**PROMPT:** A word-for-word reproduction of the data below is needed, with no pictures in it.

**THE DATA:**
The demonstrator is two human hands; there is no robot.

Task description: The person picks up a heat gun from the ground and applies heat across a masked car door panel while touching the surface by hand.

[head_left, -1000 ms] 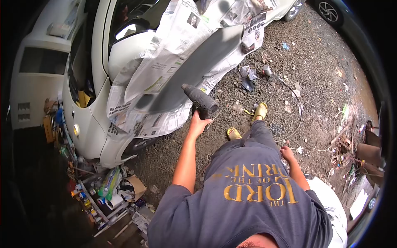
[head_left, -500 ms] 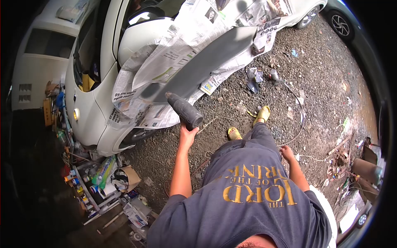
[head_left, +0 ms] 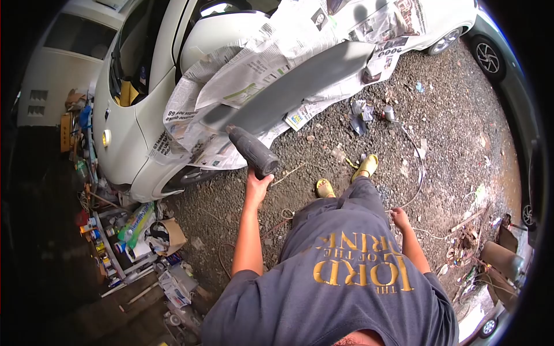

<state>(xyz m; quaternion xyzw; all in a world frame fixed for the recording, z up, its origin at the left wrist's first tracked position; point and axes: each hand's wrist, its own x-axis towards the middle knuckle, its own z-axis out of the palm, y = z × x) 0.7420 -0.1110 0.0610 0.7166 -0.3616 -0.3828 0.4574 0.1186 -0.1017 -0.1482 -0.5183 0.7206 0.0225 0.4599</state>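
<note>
My left hand (head_left: 258,183) is wrapped round the handle of a dark heat gun (head_left: 254,151). Its narrow nozzle points up and left at a grey-coated car panel (head_left: 306,81), close to a darker round patch (head_left: 218,117) near the panel's lower end. Whether the nozzle touches the panel I cannot tell. Newspaper sheets (head_left: 254,72) cover the white car (head_left: 130,147) around the grey area. My right hand (head_left: 399,218) hangs beside my right thigh with its fingers curled; anything inside them is hidden.
A cable or hose (head_left: 423,167) curves over the gravel (head_left: 456,132) from a small cup-like container (head_left: 388,113). Crumpled dark scraps (head_left: 359,118) lie beside it. Tools and bottles crowd a rack (head_left: 118,254) at lower left. A roll (head_left: 502,259) and debris lie at right.
The view has shifted, so the car and ground appear a little further right. My left hand still holds the heat gun near the panel's lower end. My right hand stays low at my side.
</note>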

**SOLUTION:**
The demonstrator is two human hands; there is no robot.

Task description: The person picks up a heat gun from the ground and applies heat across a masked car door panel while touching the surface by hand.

[head_left, -1000 ms] 
[head_left, -500 ms] 
[head_left, +0 ms] 

<state>(xyz m; quaternion xyzw; all in a world frame fixed for the recording, z up, its origin at the left wrist's first tracked position; point and axes: each hand's wrist, its own x-axis towards the middle knuckle, its own z-axis out of the palm, y = z × x) 0.7420 -0.1110 0.0610 0.7166 -0.3616 -0.3828 0.4574 0.1186 -0.1017 -0.1482 -0.5183 0.7206 0.0225 0.4599</state>
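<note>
My left hand (head_left: 258,183) is wrapped round the handle of a dark heat gun (head_left: 254,151). Its narrow nozzle points up and left at a grey-coated car panel (head_left: 306,81), close to a darker round patch (head_left: 218,117) near the panel's lower end. Whether the nozzle touches the panel I cannot tell. Newspaper sheets (head_left: 254,72) cover the white car (head_left: 130,147) around the grey area. My right hand (head_left: 399,218) hangs beside my right thigh with its fingers curled; anything inside them is hidden.
A cable or hose (head_left: 423,167) curves over the gravel (head_left: 456,132) from a small cup-like container (head_left: 388,113). Crumpled dark scraps (head_left: 359,118) lie beside it. Tools and bottles crowd a rack (head_left: 118,254) at lower left. A roll (head_left: 502,259) and debris lie at right.
The view has shifted, so the car and ground appear a little further right. My left hand still holds the heat gun near the panel's lower end. My right hand stays low at my side.
</note>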

The exercise asks for nothing more than this.